REQUIRED ACTION: Your copy of the data below must be exact and must leave out all pictures.

DATASET EXTRACT:
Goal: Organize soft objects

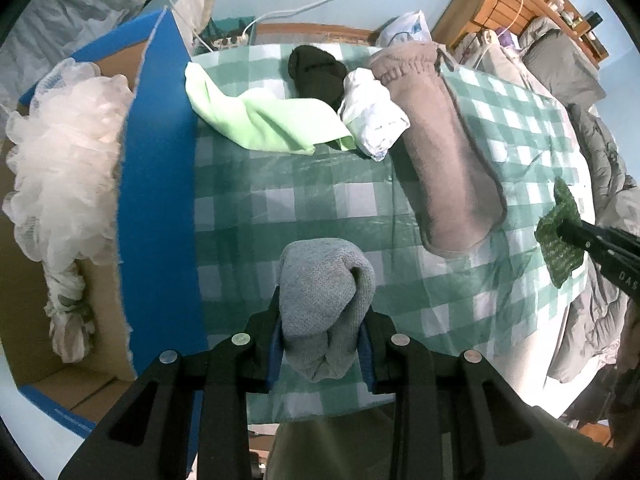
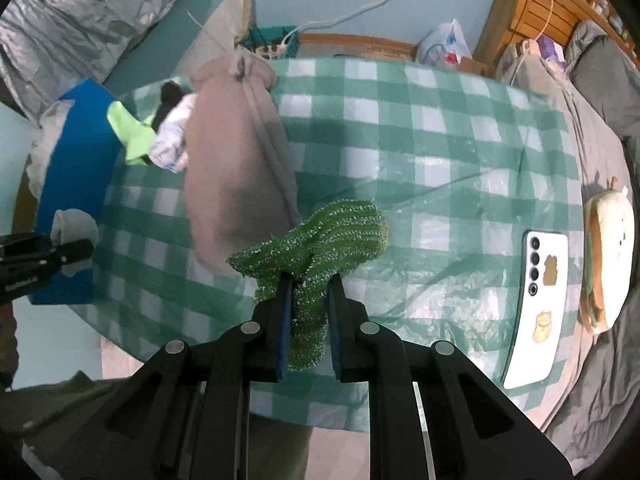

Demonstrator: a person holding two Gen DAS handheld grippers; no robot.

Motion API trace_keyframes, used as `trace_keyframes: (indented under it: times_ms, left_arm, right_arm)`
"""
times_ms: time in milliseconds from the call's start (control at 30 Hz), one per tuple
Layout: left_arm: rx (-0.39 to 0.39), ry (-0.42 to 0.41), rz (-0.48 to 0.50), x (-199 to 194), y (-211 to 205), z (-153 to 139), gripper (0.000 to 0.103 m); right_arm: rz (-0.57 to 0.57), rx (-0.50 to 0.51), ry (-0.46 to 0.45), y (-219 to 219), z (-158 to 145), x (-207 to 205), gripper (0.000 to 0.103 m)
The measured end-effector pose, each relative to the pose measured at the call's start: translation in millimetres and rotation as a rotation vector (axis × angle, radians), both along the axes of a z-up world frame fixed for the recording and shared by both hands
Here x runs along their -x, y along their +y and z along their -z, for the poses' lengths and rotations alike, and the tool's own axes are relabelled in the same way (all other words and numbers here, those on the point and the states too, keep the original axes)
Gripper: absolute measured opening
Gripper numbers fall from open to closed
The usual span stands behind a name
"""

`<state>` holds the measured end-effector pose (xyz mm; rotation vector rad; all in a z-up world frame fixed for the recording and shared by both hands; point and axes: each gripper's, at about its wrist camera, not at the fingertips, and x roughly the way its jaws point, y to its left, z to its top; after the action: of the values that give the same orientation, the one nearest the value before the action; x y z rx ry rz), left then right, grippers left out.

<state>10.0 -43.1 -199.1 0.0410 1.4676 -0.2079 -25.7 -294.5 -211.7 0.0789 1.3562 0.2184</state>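
Above the checked cloth (image 1: 304,208), left hand-held gripper (image 1: 323,320) clamps a grey sock (image 1: 320,296), right hand-held gripper (image 2: 310,304) a green scrubber (image 2: 320,240).

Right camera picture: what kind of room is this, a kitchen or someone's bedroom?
Probably a bedroom. A grey puffy quilt lies bunched beside the green-and-white checked tablecloth, a wooden slatted headboard or shelf stands behind, and a sandwich-shaped plush toy rests nearby.

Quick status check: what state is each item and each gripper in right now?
Left gripper: shut on grey sock.
Right gripper: shut on green scrubber.
Box: open, holds loofah.
Green cloth: crumpled on table.
Tan pouch: lying flat.
Phone: face down.
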Motion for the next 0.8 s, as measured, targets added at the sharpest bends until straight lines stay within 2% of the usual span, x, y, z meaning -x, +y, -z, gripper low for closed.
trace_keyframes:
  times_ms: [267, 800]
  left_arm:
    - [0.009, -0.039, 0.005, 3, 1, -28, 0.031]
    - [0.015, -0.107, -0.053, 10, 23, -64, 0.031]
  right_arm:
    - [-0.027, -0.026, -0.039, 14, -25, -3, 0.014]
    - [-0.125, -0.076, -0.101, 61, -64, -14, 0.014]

SOLUTION:
Goal: Organize soft objects


Demonstrator: a person holding two Gen DAS handheld grippers; no robot.

Motion API trace_keyframes, used as `trace_keyframes: (indented under it: times_ms, left_arm, right_arm)`
"""
times_ms: time in milliseconds from the call's start (control at 30 Hz), one per tuple
Layout: left_arm: rx (-0.39 to 0.39), ry (-0.42 to 0.41), rz (-0.48 to 0.50), x (-199 to 194), y (-211 to 205), z (-153 to 139), gripper (0.000 to 0.103 m); right_arm: rz (-0.57 to 0.57), rx (-0.50 to 0.51), ry (-0.46 to 0.45), y (-219 to 219), z (-158 to 145), x (-207 to 205), gripper (0.000 to 0.103 m)
The measured end-effector pose, each relative to the pose measured at the call's start: translation in millimetres and rotation as a rotation vector (axis × angle, radians), both along the axes of a z-up world frame fixed for the recording and shared by both hands
Here x runs along their -x, y along their +y and z along their -z, for the poses' lengths and rotations alike, and the tool's own axes are relabelled in the same way (all other words and numbers here, those on the point and the states too, keep the original axes)
Gripper: absolute measured opening
Gripper numbers fall from open to closed
The usual span stands behind a name
"""

`<state>` holds the measured end-effector pose (xyz mm; rotation vector rad; all in a z-up world frame fixed for the recording and shared by both hands; point and axes: each gripper's, at about its wrist camera, not at the fingertips, and x roughly the way its jaws point, y to its left, z to its top; after the action: of the values that give the same orientation, the one nearest the value before the action; x y z rx ry rz), left then right, grippers left out.

<state>10.0 -43.1 -199.1 0.0410 1.4676 -0.2079 -25.7 -294.5 -211.7 0.0789 1.3562 0.2184</state>
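Above the checked cloth (image 1: 304,208), left hand-held gripper (image 1: 323,320) clamps a grey sock (image 1: 320,296), right hand-held gripper (image 2: 310,304) a green scrubber (image 2: 320,240).

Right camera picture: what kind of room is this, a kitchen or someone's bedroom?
Probably a bedroom. A grey puffy quilt lies bunched beside the green-and-white checked tablecloth, a wooden slatted headboard or shelf stands behind, and a sandwich-shaped plush toy rests nearby.

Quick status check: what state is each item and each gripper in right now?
Left gripper: shut on grey sock.
Right gripper: shut on green scrubber.
Box: open, holds loofah.
Green cloth: crumpled on table.
Tan pouch: lying flat.
Phone: face down.
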Motion for the next 0.8 s, as measured, targets added at the sharpest bends until straight lines stay within 2% of the usual span, x, y, z meaning -x, +y, -z, gripper low for closed.
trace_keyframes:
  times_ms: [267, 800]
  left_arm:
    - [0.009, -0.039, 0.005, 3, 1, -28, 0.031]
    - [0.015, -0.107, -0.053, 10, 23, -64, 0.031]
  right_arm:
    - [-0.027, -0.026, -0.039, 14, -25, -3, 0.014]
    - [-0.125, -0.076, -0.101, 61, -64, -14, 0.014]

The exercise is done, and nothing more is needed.